(WORK TASK) Would you restate word for word the lines of the listing, beginning at the first and ending with the line that holds "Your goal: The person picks"?

+++

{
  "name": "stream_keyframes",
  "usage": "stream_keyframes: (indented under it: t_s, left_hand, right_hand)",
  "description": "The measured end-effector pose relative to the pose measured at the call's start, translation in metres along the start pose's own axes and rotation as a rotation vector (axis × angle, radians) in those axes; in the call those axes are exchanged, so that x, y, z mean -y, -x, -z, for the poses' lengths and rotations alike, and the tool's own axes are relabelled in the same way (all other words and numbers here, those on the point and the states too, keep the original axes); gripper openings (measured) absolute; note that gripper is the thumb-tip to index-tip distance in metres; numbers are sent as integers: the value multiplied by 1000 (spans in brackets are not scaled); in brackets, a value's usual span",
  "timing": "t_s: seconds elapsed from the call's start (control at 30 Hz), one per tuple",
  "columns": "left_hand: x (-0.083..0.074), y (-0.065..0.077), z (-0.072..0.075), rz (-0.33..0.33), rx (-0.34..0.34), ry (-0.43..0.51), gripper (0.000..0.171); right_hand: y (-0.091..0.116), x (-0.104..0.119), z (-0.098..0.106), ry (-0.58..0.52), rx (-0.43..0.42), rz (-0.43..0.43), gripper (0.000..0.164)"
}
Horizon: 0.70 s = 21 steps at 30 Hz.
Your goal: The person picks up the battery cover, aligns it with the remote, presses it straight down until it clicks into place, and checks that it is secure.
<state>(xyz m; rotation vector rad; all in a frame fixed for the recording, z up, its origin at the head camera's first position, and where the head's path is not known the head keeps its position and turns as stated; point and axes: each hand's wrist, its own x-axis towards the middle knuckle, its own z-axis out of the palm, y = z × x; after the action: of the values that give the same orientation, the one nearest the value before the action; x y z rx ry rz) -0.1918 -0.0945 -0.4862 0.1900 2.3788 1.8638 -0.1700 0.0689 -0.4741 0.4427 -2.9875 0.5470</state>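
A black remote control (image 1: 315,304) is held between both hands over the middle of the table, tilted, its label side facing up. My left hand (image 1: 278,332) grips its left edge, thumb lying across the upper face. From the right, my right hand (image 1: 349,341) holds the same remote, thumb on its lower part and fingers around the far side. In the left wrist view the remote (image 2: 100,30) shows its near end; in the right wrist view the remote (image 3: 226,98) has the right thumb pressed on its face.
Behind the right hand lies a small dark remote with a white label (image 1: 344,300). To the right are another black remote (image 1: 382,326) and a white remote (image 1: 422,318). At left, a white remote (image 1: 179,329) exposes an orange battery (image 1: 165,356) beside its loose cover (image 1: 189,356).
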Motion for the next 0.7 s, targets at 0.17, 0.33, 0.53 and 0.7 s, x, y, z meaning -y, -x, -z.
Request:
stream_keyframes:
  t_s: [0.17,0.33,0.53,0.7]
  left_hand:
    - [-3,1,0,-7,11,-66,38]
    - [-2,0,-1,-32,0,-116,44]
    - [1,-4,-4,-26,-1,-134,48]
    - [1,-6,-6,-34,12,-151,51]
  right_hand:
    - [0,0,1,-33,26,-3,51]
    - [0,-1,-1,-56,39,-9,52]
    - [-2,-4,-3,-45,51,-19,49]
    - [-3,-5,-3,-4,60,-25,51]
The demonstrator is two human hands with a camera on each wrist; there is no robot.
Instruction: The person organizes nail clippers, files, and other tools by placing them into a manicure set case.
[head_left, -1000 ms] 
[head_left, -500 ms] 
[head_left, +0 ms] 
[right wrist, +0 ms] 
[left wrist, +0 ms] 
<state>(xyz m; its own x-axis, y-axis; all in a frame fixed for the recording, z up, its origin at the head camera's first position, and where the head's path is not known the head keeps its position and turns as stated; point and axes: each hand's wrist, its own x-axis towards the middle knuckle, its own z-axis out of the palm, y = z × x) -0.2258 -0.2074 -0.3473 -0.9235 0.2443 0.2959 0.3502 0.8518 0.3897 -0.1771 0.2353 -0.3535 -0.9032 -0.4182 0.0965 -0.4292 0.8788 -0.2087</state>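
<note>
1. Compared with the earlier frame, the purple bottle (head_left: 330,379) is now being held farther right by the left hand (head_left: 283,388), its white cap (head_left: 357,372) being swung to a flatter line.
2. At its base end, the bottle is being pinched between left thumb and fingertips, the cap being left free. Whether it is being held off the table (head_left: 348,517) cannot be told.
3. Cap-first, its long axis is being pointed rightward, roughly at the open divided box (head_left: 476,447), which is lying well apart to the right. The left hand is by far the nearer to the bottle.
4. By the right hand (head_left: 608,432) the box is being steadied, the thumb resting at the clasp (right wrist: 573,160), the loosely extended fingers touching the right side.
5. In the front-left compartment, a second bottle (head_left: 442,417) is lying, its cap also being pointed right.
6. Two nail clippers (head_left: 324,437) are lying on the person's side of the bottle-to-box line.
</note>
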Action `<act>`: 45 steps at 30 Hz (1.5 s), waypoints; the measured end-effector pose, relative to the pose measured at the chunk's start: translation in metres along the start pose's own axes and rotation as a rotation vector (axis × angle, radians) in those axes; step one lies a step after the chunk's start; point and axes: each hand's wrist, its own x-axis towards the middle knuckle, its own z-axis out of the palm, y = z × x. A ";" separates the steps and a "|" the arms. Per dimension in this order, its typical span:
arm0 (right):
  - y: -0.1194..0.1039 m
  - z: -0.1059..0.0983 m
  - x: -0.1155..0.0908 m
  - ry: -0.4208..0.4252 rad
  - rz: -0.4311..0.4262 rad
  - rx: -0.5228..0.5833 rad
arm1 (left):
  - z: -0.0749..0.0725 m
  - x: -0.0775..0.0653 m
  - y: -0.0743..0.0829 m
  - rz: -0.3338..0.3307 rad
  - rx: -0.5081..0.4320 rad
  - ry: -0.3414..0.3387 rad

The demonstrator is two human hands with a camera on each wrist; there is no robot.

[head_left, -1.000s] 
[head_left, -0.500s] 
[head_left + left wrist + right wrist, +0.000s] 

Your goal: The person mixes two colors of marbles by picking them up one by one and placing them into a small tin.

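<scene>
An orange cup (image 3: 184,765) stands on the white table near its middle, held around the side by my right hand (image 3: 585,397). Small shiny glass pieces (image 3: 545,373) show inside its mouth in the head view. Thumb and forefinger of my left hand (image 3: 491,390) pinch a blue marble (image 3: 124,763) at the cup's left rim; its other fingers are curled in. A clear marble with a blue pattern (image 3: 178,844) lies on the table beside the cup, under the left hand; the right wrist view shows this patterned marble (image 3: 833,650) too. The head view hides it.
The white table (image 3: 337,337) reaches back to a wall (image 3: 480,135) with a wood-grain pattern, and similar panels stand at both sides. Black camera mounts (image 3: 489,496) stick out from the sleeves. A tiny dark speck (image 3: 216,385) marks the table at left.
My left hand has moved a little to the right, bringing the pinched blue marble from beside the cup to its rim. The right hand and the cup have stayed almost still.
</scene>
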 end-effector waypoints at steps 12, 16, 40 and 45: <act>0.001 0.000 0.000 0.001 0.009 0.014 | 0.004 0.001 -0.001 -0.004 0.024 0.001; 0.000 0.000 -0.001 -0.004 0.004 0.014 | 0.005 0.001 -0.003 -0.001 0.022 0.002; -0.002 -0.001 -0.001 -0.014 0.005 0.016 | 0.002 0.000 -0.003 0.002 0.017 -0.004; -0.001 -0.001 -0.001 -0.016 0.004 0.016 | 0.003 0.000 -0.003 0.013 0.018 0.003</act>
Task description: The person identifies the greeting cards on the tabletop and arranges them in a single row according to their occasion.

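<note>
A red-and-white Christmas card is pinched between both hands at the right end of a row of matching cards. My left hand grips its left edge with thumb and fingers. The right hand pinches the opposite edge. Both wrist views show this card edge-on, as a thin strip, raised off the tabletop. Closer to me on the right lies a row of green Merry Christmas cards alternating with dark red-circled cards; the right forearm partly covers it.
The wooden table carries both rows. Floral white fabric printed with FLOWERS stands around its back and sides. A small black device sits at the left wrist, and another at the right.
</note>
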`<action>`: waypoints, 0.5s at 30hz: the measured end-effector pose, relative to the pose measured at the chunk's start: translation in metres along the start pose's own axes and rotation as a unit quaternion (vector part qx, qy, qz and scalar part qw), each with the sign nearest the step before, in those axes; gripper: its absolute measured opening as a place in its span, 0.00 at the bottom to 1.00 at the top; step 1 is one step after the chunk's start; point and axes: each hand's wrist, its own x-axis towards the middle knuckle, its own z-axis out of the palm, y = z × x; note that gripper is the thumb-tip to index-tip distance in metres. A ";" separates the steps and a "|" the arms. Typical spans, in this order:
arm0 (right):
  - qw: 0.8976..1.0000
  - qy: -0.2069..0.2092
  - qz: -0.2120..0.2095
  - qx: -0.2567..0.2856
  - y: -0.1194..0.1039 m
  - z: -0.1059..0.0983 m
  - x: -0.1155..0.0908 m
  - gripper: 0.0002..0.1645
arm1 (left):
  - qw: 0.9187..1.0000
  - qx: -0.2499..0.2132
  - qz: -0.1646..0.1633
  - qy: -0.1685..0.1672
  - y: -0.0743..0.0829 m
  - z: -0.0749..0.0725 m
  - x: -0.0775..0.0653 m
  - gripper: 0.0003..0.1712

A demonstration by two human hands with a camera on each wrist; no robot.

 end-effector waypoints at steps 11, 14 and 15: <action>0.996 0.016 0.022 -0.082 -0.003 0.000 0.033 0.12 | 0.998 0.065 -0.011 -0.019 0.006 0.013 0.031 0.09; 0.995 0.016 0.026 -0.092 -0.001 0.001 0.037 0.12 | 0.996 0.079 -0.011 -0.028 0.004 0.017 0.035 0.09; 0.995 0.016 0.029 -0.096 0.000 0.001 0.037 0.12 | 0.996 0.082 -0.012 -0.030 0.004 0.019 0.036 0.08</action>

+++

(RESPONSE AREA)
{
  "name": "stream_keyframes",
  "usage": "stream_keyframes: (indented under it: t_s, left_hand, right_hand)",
  "description": "The measured end-effector pose relative to the pose measured at the call's start, translation in metres along the start pose's own axes and rotation as a rotation vector (axis × angle, radians) in those axes; in the call those axes are exchanged, so that x, y, z mean -y, -x, -z, for the poses' lengths and rotations alike, and the tool's own axes are relabelled in the same way (all other words and numbers here, those on the point and the states too, keep the original axes); gripper openings (measured) absolute; note that gripper is the thumb-tip to index-tip distance in metres; numbers are sent as integers: the value multiplied by 1000 (spans in brackets are not scaled); in brackets, a value's usual span",
  "timing": "t_s: seconds elapsed from the call's start (control at 30 Hz), one per tuple",
  "columns": "left_hand: x (-0.083..0.074), y (-0.065..0.077), z (-0.072..0.075), rz (-0.33..0.33), rx (-0.34..0.34), ry (-0.43..0.51), gripper (0.000..0.171); right_hand: y (-0.091..0.116), x (-0.104..0.119), z (-0.098..0.106), ry (-0.58..0.52), rx (-0.43..0.42), rz (-0.43..0.43), gripper (0.000..0.164)"
}
Horizon: 0.70 s = 21 steps at 30 Hz.
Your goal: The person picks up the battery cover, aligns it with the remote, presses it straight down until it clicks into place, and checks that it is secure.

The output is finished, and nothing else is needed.